What this task involves » Below are several records. Retype exactly those lines running from the one with "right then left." through the one with "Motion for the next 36", end lines included, and no others.
==================================================
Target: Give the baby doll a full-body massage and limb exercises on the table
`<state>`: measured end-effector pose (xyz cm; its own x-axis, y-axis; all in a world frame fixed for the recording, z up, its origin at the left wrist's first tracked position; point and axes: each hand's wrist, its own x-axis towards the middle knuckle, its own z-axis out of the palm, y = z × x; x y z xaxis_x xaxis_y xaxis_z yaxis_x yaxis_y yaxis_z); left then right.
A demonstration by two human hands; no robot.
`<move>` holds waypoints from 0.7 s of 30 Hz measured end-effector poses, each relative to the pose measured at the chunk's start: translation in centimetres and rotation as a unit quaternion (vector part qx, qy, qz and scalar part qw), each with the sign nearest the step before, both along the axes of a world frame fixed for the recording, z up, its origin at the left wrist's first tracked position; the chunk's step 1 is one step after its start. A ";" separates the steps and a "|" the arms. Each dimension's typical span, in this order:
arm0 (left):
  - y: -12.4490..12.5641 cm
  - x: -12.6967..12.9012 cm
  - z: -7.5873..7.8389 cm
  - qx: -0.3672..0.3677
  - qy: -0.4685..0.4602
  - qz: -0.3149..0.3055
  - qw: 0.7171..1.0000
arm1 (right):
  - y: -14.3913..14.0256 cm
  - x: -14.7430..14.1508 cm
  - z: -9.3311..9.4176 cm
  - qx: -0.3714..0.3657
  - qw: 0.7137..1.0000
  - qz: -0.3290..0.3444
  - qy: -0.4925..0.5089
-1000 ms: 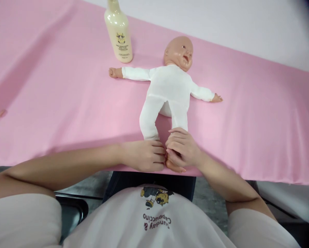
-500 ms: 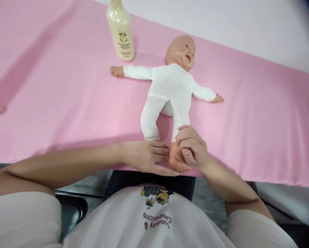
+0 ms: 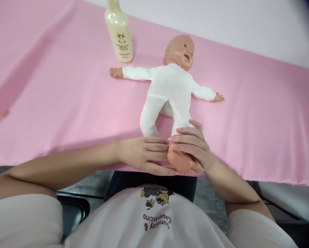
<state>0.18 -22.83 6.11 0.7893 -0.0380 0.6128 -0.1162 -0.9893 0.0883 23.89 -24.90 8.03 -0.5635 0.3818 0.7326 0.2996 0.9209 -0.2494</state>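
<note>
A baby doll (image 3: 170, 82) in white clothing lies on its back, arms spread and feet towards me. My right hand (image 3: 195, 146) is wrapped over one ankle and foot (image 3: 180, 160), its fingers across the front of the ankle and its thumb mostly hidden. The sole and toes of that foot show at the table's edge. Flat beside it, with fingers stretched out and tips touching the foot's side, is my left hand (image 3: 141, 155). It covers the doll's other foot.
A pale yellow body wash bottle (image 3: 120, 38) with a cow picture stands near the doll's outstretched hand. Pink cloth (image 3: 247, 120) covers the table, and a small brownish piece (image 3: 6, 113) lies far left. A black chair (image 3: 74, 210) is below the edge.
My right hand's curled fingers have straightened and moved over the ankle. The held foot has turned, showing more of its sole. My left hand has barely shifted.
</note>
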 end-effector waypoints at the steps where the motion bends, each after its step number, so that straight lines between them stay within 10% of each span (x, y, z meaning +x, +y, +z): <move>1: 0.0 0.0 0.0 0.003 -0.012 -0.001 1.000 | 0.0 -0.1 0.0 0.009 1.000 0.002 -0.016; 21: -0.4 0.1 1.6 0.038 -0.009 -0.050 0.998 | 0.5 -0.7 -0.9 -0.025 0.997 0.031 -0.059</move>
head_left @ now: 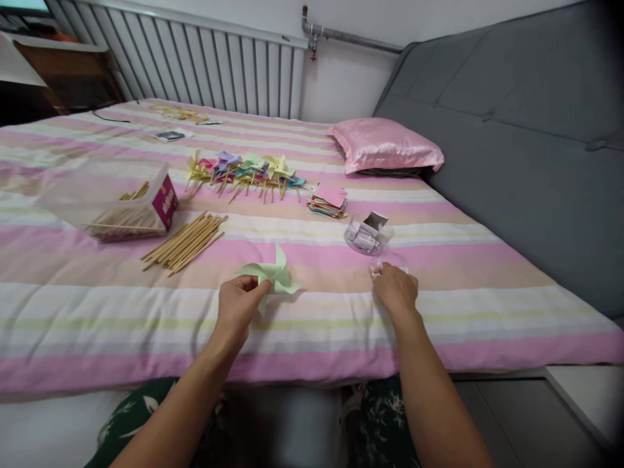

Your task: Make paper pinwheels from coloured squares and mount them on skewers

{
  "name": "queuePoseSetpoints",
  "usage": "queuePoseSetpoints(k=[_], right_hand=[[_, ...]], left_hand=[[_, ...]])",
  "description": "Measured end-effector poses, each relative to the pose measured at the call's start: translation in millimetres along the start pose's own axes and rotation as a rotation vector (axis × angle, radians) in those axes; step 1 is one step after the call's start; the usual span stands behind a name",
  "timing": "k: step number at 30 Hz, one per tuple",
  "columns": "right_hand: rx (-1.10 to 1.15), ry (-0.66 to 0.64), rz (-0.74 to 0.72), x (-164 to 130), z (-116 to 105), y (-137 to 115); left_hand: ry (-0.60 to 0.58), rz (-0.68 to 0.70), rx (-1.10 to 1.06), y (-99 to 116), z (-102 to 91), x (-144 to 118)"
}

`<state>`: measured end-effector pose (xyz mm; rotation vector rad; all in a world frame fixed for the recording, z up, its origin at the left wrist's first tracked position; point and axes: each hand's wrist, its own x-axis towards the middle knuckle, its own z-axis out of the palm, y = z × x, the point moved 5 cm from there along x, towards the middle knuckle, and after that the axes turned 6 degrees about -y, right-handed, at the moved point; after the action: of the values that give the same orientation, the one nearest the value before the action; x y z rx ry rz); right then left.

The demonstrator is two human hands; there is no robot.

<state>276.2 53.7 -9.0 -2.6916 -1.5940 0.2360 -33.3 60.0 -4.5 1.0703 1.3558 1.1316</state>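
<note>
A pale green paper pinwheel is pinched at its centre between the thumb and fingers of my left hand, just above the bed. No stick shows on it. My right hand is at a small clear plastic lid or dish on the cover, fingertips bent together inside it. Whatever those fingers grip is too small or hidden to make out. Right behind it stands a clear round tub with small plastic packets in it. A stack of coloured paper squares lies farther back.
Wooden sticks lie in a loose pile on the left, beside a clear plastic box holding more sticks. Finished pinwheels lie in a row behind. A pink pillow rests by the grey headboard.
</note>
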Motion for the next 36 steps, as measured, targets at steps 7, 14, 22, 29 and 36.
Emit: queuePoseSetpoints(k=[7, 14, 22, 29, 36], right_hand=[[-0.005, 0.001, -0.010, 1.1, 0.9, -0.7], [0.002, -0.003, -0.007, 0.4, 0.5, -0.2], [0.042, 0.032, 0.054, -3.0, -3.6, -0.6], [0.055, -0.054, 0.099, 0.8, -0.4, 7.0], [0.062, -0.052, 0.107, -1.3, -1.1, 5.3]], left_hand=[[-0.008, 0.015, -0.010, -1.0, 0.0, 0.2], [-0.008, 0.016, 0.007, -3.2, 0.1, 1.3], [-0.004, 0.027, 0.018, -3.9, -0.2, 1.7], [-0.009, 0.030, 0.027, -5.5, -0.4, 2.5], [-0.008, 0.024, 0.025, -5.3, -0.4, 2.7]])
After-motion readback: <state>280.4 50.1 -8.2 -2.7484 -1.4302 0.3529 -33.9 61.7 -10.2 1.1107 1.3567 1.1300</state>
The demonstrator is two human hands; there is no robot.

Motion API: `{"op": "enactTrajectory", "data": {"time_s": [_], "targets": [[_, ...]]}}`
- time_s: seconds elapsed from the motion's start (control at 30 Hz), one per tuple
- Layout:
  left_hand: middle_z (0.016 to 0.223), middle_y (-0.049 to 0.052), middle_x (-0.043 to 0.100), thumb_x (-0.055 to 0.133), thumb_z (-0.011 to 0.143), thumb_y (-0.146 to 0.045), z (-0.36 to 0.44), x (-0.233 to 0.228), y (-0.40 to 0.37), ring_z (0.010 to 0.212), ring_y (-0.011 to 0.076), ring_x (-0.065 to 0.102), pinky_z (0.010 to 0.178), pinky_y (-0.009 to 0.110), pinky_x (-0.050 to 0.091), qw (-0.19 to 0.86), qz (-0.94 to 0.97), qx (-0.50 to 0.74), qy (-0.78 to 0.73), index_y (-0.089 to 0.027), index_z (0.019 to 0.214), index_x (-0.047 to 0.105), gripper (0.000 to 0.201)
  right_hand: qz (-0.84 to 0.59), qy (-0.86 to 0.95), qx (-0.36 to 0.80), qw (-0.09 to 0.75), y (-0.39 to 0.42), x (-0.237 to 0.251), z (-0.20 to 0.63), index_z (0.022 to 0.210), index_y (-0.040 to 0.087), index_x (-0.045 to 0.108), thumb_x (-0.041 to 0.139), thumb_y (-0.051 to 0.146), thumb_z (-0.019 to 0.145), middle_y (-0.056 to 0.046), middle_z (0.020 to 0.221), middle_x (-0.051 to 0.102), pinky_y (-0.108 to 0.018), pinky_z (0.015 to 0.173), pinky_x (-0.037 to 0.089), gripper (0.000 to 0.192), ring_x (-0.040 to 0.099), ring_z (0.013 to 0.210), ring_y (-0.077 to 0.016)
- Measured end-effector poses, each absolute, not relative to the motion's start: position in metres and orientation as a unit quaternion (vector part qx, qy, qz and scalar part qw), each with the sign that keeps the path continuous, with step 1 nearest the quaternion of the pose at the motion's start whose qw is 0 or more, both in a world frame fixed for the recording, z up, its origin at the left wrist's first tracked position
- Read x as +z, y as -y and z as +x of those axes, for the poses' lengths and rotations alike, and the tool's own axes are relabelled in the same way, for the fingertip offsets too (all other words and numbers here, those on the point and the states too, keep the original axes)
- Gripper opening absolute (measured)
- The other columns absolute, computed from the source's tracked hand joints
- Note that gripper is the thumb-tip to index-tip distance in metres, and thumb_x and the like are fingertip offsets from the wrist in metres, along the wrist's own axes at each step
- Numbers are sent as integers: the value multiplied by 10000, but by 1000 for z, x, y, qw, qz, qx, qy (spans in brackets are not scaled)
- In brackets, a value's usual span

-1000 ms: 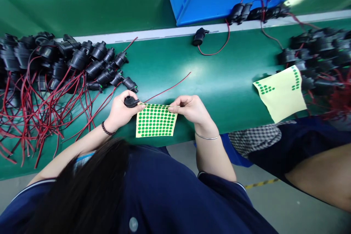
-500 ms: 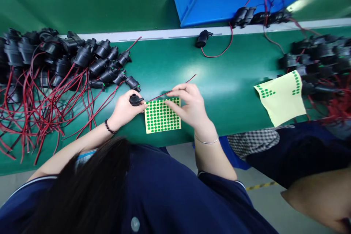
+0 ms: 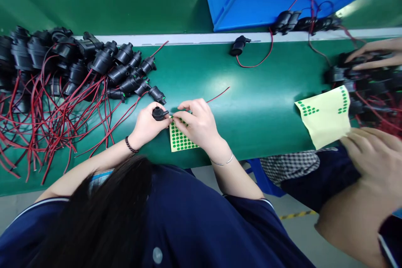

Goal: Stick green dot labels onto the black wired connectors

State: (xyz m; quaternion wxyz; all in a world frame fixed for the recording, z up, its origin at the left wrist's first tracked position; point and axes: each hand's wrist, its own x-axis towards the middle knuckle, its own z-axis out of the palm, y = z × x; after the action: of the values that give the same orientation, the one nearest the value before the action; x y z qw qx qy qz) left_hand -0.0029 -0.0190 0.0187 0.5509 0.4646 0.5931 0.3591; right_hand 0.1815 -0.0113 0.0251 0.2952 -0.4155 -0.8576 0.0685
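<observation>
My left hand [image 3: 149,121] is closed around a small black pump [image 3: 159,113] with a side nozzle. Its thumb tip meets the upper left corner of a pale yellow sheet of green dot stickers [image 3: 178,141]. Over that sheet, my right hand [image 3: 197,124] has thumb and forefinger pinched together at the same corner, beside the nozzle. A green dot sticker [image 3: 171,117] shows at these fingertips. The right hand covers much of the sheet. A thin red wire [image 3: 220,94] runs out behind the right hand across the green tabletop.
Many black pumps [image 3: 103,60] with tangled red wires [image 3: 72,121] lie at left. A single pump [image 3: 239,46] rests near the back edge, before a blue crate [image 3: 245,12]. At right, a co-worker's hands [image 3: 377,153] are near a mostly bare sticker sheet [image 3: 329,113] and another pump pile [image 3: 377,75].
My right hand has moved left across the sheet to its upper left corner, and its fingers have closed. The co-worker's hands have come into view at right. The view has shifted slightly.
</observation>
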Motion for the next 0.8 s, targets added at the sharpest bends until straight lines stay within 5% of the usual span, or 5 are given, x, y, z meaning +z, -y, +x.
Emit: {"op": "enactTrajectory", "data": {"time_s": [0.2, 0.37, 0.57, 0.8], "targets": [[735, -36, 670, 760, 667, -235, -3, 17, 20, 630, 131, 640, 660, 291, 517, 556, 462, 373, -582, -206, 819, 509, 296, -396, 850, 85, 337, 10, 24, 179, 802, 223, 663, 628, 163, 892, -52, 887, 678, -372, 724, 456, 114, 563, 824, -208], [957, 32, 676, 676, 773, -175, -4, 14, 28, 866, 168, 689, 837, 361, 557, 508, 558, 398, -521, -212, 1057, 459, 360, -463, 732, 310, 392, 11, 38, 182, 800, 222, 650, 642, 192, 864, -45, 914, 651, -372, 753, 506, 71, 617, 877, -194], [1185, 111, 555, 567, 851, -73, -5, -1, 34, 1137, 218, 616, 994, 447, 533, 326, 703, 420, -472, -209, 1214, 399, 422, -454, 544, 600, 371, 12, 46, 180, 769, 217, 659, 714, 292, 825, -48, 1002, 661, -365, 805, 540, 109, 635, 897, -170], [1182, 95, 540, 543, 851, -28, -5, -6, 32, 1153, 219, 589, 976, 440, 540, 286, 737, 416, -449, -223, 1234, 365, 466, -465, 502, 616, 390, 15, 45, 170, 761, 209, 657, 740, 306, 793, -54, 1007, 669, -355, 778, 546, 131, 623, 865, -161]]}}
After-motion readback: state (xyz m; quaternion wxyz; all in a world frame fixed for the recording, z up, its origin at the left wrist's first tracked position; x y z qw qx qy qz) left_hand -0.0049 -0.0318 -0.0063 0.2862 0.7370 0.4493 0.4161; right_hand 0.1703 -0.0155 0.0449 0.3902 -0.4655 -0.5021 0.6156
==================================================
Output of the exercise »
`<state>`: measured end-effector pose (xyz mm; rotation vector rad; all in a world frame fixed for the recording, z up, its origin at the left wrist's first tracked position; point and axes: each hand's wrist, its own x-axis towards the middle knuckle, its own z-axis out of the palm, y = z × x, the point moved 5 cm from there along x, towards the middle knuckle, and after that the axes turned 6 degrees about -y, right-handed, at the moved point; after the action: of the values that give the same orientation, the one nearest the value before the action; x y z rx ry rz); right then left.

The demonstrator is two human hands; there is no robot.

<state>276.2 53.7 -9.0 -2.6916 -1.5940 0.2360 -33.3 60.0 -4.5 1.0703 1.3558 1.1316</state>
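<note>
A pale green paper pinwheel is pinched at its centre between the thumb and fingers of my left hand, just above the bed. No stick shows on it. My right hand is at a small clear plastic lid or dish on the cover, fingertips bent together inside it. Whatever those fingers grip is too small or hidden to make out. Right behind it stands a clear round tub with small plastic packets in it. A stack of coloured paper squares lies farther back.
Wooden sticks lie in a loose pile on the left, beside a clear plastic box holding more sticks. Finished pinwheels lie in a row behind. A pink pillow rests by the grey headboard.
</note>
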Motion for the next 36 steps, as measured, targets at steps 7, 14, 22, 29 and 36.

The output above is complete.